– Но не боитесь, – догадливо заметил он.

– Не боюсь. Сама не понимаю почему.

– Потому что вы разумная барышня. И разум говорит вам, что при моем промысле мне нет нужды в неприятностях. А они могли бы возникнуть, если бы мне вздумалось вас убить.

– Если бы вам это вздумалось, никто и не узнал бы, – вздохнула Вероника.

«Зачем я говорю ему такие вещи?» – мелькнуло при этом у нее в голове.

– А ваш жених? – Он невозмутимо пожал плечами. – Тетушка Альжбета сообщит ведь племяннику, с кем вы отправились к нему.

– Матка Боска, что мы с вами говорим, Сергей Васильевич! – поежилась она.

– Ночью пойдем молча.

Замолкли и сейчас. Вероника встала на колени и наклонилась, чтобы напиться. Из родника она не пила с тех пор, как перед войной последний раз приезжала на летние вакации в Багничи. Вода показалась сладкой. А может, и была такою. Листья с чуть слышным шорохом облетали с деревьев, падали на воду. На пригорке за ручьем росли простые белые цветы, гроздьями на высоких стеблях. На одном стебле гроздей было семь, и в сгущающихся сумерках стебель этот был похож на менору. Вероника вспомнила Цейтлиных, и печаль снова коснулась ее сердца.

– Замерзли? – спросил Сергей Васильевич. – Кажется, я застращал вас насчет вещей. Слишком вы налегке.

– Совсем нет. – Она покачала головой. – Фуфайка теплая, платок тоже. Да я и вообще не мерзну. У нас на болотах мороз сильнее пробирает, чем в Минске. Потому что влажность высокая. Я с детства к холоду привыкла.

– Все же глотните.

Он отвернул крышку армейской фляги. Вероника сделала большой глоток и закашлялась: коньяк обжег горло.

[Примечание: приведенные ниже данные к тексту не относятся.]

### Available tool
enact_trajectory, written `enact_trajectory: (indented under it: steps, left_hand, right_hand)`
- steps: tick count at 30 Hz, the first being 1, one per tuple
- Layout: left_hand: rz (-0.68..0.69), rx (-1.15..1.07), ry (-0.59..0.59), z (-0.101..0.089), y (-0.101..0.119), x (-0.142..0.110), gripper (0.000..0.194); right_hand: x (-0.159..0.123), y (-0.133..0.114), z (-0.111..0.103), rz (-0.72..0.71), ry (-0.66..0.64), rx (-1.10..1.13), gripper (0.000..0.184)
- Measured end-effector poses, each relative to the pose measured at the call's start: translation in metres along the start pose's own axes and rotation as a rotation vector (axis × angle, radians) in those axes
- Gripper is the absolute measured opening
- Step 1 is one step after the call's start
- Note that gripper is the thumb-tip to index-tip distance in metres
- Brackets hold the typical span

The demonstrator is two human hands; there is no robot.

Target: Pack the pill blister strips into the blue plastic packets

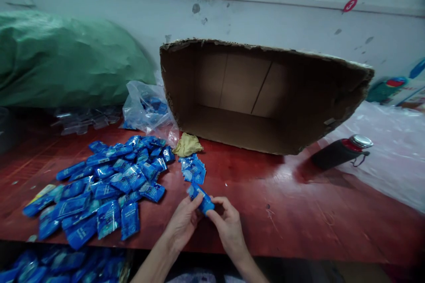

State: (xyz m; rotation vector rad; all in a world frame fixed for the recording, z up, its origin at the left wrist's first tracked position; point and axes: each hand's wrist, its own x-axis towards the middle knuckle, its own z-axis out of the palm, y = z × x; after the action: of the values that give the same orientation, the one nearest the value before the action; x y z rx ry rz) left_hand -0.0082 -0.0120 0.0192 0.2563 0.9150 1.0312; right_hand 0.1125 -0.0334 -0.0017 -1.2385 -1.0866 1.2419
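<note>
Both my hands meet over the near edge of a red-brown table [299,212]. My left hand [182,222] and my right hand [227,225] are each closed on the same small blue packet [202,199], pinching it from either side. Just beyond it lies a small stack of blue packets [193,169]. A wide heap of the same blue packets [106,185] spreads over the table to the left of my hands.
A large cardboard box [262,97] lies on its side, opening toward me. A yellow cloth [187,145] and a clear plastic bag [148,110] sit by its left corner. A black bottle [341,152] lies at right, a green sack [66,57] at back left. More packets [59,265] are below the table edge.
</note>
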Motion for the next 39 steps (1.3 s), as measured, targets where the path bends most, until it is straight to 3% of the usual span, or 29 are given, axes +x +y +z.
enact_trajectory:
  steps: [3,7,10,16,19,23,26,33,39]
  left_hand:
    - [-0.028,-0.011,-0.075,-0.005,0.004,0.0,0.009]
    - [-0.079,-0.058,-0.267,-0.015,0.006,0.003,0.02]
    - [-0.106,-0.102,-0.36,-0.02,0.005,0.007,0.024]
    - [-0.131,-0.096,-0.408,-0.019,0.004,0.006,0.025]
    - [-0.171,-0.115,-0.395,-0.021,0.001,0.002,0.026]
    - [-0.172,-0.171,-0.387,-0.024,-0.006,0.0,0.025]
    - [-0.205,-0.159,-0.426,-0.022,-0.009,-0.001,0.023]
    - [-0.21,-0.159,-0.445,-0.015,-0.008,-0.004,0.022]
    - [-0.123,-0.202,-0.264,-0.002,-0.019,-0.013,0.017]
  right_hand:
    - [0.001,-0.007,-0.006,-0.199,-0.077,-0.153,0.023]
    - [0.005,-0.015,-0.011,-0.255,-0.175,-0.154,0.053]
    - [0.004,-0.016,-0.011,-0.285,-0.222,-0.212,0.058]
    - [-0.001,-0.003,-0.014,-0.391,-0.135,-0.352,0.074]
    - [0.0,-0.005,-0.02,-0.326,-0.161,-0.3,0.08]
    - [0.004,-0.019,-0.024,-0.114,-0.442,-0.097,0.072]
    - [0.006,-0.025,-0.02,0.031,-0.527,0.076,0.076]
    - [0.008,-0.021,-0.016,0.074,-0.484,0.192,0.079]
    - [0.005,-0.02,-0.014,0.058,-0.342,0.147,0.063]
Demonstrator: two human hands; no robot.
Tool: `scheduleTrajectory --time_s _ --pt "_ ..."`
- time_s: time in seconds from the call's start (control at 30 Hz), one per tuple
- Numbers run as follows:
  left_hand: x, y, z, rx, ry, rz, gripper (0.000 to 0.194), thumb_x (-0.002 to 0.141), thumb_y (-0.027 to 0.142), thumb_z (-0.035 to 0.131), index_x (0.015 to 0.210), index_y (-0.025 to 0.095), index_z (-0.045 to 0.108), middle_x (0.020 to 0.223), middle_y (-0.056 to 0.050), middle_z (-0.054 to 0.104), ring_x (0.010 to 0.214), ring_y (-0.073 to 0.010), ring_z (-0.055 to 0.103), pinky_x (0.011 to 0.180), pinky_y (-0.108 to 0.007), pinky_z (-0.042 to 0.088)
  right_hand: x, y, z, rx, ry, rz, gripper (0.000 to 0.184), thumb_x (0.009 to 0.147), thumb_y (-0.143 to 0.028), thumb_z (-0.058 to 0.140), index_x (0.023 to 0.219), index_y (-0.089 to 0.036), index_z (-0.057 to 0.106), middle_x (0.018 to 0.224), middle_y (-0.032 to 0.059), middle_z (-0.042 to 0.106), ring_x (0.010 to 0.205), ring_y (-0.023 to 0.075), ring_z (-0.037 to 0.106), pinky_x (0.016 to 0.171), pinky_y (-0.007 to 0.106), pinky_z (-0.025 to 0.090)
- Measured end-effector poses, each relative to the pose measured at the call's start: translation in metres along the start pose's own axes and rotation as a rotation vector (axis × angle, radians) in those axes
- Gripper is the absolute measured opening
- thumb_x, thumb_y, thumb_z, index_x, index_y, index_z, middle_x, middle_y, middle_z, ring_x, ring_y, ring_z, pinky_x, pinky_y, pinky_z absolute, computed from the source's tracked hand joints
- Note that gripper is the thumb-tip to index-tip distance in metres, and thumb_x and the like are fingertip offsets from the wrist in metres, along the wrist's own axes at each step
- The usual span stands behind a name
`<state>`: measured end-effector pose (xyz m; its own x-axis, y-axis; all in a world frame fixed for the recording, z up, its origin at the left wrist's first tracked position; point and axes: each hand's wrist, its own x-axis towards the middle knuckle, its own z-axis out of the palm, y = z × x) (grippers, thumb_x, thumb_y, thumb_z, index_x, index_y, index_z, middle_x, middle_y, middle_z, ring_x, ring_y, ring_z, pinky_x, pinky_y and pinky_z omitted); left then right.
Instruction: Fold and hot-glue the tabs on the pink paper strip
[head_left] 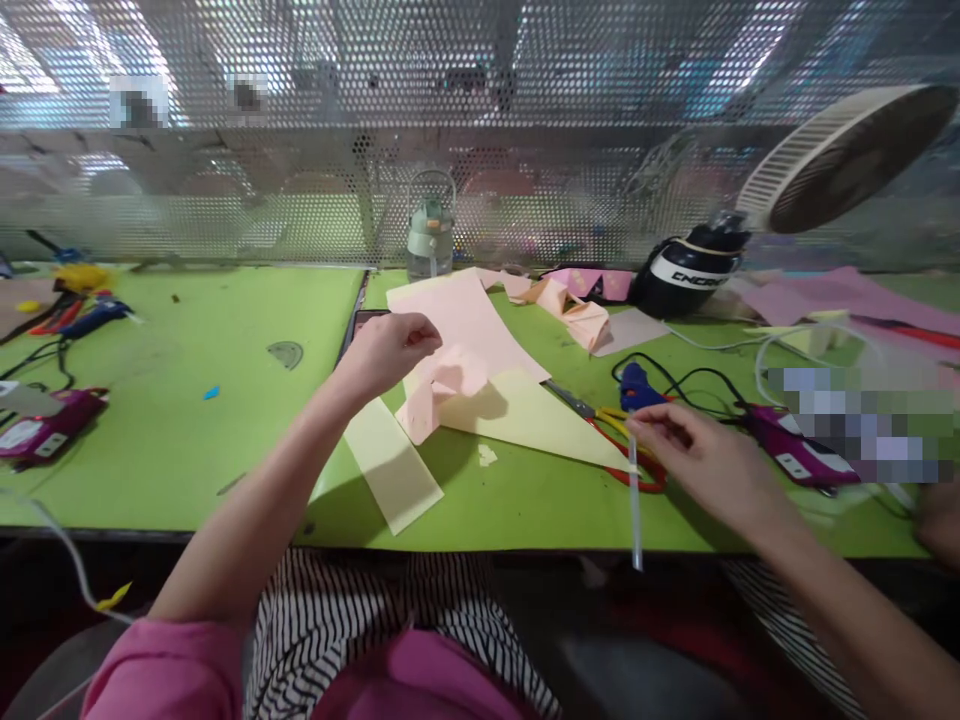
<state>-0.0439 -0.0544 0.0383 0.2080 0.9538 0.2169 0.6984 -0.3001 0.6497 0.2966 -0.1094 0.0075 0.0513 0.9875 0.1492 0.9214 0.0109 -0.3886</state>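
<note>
My left hand [394, 350] is raised over pale pink paper sheets [469, 315], its fingers curled together. Whatever they may hold is hidden. Just below it lies a folded pink paper piece [424, 412], partly blurred. On the right, my right hand [697, 455] pinches a translucent glue stick [636, 515] near its upper end. This stick hangs down past the table edge from the rear of a blue glue gun [637, 385]. Scissors [649, 470] with red and yellow handles lie beneath the stick, beside a pale yellow sheet [547, 415].
Folded paper shapes [585, 320], a green water bottle [430, 240] and a black bottle [686, 275] stand or lie at the back. A fan [847, 155] leans in at right. Purple power strips [802, 450] with cables flank the green table [247, 430]. Another person's hand [941, 520] shows far right.
</note>
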Motion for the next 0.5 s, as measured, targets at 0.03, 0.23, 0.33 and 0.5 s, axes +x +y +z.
scheduleTrajectory --time_s 0.03,0.23,0.33,0.5 --pt "0.001 -0.001 0.002 -0.002 -0.002 -0.001 0.018 0.084 0.024 0.051 0.088 0.02 0.068 0.089 -0.005 0.074 0.08 -0.018 0.065 0.067 -0.027 0.044 0.0 0.002 0.001 -0.023 -0.007 0.0 0.046 0.08 -0.066 0.043 0.082 -0.024 0.061 0.065 0.0086 0.064 0.053 0.0216 0.052 0.051 0.033 0.036" --pt "0.0 -0.004 0.01 0.069 0.01 -0.027 0.029 0.091 0.033 0.043 0.08 0.019 0.066 0.088 -0.007 0.072 0.075 -0.0191 0.062 0.065 -0.029 0.041 0.013 0.032 0.001 -0.418 0.012 -0.123 0.042 0.087 -0.035 0.034 0.113 -0.013 0.058 0.112 0.0202 0.065 0.099 0.0325 0.062 0.086 0.042 0.046" --pt "-0.001 -0.006 0.009 0.083 0.058 -0.043 0.024 0.086 0.038 0.054 0.074 0.019 0.063 0.086 -0.007 0.069 0.076 -0.0196 0.06 0.066 -0.03 0.041 0.024 0.049 -0.002 -0.526 -0.015 -0.091 0.053 0.084 -0.03 0.033 0.127 -0.004 0.05 0.129 0.0263 0.057 0.113 0.041 0.055 0.094 0.052 0.041" --pt "0.004 -0.008 0.001 -0.077 0.131 -0.075 0.025 0.079 0.044 0.064 0.074 0.02 0.058 0.079 -0.004 0.064 0.072 -0.0168 0.055 0.062 -0.027 0.04 0.041 0.069 0.001 -0.577 -0.166 -0.061 0.059 0.08 -0.031 0.04 0.131 -0.005 0.049 0.128 0.0258 0.059 0.11 0.0405 0.059 0.083 0.049 0.049"
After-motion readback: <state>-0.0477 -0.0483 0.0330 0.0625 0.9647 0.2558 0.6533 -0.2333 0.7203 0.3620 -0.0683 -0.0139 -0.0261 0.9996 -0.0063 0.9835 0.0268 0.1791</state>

– Выбачайте, – утирая слезы, проговорила она. – Извините. Слишком крепко для меня. – И объяснила: – Я только вино пила, которое ксендз давал на споведи.

– Тогда это я должен извиняться. Думал, в войну даже юные барышни привыкли пить все, что горит. Ну, зато согреетесь. Скоро пойдем. Как только стемнеет.

Темнело быстро – черты его лица были уже едва различимы. А может, просто голова у Вероники закружилась от коньяка.

– А вам приходилось убивать, Сергей Васильевич?

Финский нож в его руке не шел у нее из памяти – так же, как невозмутимость, с которой он сказал, что не стал бы ее убивать, потому что это привело бы к неприятностям.

Она спохватилась, что не следовало бы задавать вопрос, на который собеседник вряд ли захочет отвечать. Но он ответил с той же невозмутимостью:

– За эти годы всем приходилось.

– Не всем.

– Речь не о вас. Что ж, пойдемте?

– Да.

Он шел по лесу будто по улице, хотя меж унылых облетевших ольх не было видно даже тропинки. Приходилось то подниматься вверх, то спускаться вниз, но поспевать за ним было для Вероники нетрудно. Он слегка ускорил шаг – она тоже. Зашагал совсем быстро, несмотря на крутой подъем, – и она не отстала.

– У вас и дыхание даже не сбивается, – не оборачиваясь, негромко произнес Сергей Васильевич. – Хотя ландшафт как в Швейцарии.

Ей казалось, она дышит тихо. Странно, что он различил, сбивается ее дыхание или нет. Впрочем, Сергей Васильевич начеку, конечно, потому и слух у него обострен, и ее дыхание он слышит так же, как сама она расслышала взмахи крыльев совы, пролетевшей меж темными ветками.

– А вы о чем-то сосредоточенно думаете, – так же негромко проговорила Вероника.

И удивилась своим словам. Ведь мысли не полет совы, как можно расслышать, что они вообще есть?

– Не думаю, – ответил он. – Балладу повторяю.

Это сообщение так ошеломило ее, что она даже приостановилась. Но тут же нагнала Сергея Васильевича.

– Что за баллада?

Не хотелось, чтобы любопытство в ее голосе показалось ему детским, но и сдержать свое любопытство не могла.